I am very new to Databricks. So, pardon me please. Here is my requiremnt
How can I perform this activity. I assume there is not one shot process. I was planning to create a notebook and run it via Azure Data Factory. Pump the data in Blob and then using .Net send it to Event Hub. But, from Azure Data Factory we can only run the Azure Databricks notebook not store anywhere
Azure Databricks do support Azure Event Hubs as source and sink.

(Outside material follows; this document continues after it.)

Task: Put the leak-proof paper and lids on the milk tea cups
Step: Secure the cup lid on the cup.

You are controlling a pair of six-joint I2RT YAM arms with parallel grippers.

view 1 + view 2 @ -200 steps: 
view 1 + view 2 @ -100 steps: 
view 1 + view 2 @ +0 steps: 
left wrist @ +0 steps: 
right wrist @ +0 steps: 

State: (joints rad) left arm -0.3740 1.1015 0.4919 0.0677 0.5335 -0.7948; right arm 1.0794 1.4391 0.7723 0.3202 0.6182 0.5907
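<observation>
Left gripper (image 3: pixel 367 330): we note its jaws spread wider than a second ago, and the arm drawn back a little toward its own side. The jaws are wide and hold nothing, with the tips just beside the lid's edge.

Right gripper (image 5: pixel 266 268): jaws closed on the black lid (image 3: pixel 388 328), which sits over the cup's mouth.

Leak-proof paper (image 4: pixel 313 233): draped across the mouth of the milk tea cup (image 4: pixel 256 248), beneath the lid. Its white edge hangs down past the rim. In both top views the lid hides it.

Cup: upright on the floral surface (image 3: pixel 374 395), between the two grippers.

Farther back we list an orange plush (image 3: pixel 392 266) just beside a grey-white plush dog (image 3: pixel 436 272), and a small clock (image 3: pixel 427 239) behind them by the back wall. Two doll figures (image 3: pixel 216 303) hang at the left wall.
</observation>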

Understand Structured Streaming - it is a stream processing engine in Apache Spark (available in Azure Databricks as well)
Create a notebook to do all your transformation (join, aggregation...) - assuming you are doing batch write to azure event hub.
Using Scala
val connectionString = "Valid EventHubs connection string."
val ehWriteConf = EventHubsConf(connectionString)
df.select("body")
.write
.format("eventhubs")
.options(ehWriteConf.toMap)
.save()
Replace .write
to .writeStream
if your queries are streaming.
Using PySpark
ds = df \
.select("body") \
.writeStream \
.format("eventhubs") \
.options(**ehWriteConf) \
.option("checkpointLocation", "///output.txt") \
.start()
More things to consider when working with Azure Event Hubs is regarding partitions - it is optional, you can just send the body alone (which will do round robin model)